Companies that meet compliance requirements, even those “checklist companies,” have improved their security and risk management standing. If you don’t believe this, ask your internal auditor how much additional fraud has surfaced–not only because of internal audit’s testing and monitoring, but due to employee whistleblowing–since SOX and other regulatory initiatives appeared.

Security has been tightened at these same companies–we know this because you and others have called the help desk and complained.

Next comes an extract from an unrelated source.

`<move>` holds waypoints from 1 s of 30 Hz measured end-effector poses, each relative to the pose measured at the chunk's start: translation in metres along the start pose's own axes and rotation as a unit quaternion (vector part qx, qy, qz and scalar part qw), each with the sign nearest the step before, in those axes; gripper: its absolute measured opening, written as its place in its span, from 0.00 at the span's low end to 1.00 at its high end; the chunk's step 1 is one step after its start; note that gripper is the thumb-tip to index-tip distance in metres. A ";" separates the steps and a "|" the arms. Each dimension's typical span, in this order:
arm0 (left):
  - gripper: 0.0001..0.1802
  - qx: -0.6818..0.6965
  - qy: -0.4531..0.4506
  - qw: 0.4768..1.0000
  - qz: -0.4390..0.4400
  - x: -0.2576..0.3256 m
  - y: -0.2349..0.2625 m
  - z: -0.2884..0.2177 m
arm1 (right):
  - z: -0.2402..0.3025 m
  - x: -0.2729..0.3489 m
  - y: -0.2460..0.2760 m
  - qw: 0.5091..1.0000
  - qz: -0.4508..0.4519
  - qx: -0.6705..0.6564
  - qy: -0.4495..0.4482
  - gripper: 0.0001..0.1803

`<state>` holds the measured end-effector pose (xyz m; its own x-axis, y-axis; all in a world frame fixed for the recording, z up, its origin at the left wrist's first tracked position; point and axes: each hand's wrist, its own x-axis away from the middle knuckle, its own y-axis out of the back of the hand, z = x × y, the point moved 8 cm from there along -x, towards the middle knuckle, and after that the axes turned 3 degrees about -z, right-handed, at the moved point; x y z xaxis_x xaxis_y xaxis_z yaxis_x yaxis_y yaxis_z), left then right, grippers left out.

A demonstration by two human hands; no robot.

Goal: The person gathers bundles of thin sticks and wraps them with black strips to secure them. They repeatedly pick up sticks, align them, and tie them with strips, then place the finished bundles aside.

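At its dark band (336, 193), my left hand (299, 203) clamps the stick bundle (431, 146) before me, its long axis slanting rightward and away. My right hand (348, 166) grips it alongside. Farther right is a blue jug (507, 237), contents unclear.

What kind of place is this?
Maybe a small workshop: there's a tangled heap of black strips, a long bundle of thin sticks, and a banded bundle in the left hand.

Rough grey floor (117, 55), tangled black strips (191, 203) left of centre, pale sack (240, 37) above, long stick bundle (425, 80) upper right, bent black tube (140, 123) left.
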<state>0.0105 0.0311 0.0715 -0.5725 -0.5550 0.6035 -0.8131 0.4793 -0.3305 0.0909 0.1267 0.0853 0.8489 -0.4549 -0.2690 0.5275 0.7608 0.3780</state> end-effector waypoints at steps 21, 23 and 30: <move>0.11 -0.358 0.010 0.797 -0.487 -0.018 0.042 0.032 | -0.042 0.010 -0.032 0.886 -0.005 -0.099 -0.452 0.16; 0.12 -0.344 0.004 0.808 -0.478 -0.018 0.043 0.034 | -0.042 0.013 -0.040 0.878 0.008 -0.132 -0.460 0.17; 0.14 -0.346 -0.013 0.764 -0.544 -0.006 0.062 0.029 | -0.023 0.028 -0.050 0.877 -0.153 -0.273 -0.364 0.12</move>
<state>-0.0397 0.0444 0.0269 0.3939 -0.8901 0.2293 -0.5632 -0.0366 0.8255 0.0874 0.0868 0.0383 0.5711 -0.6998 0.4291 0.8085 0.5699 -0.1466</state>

If tighter security is causing legitimate users some pain, it must also be preventing others from accessing inappropriate data, making authorized configuration changes, etc.

PCI-compliant companies, Mortman says, should consider improving their baselines in the following areas:

  • Data leak protection and traffic analysis
  • SNMP, by using v3.0 with encryption
  • Backup media-tracking processes and procedures

Read Mortman’s post here.

Final thought: Before PCI, many companies didn’t even play on the baselines, much less in the field of security.

This is a guest post by Skyyler.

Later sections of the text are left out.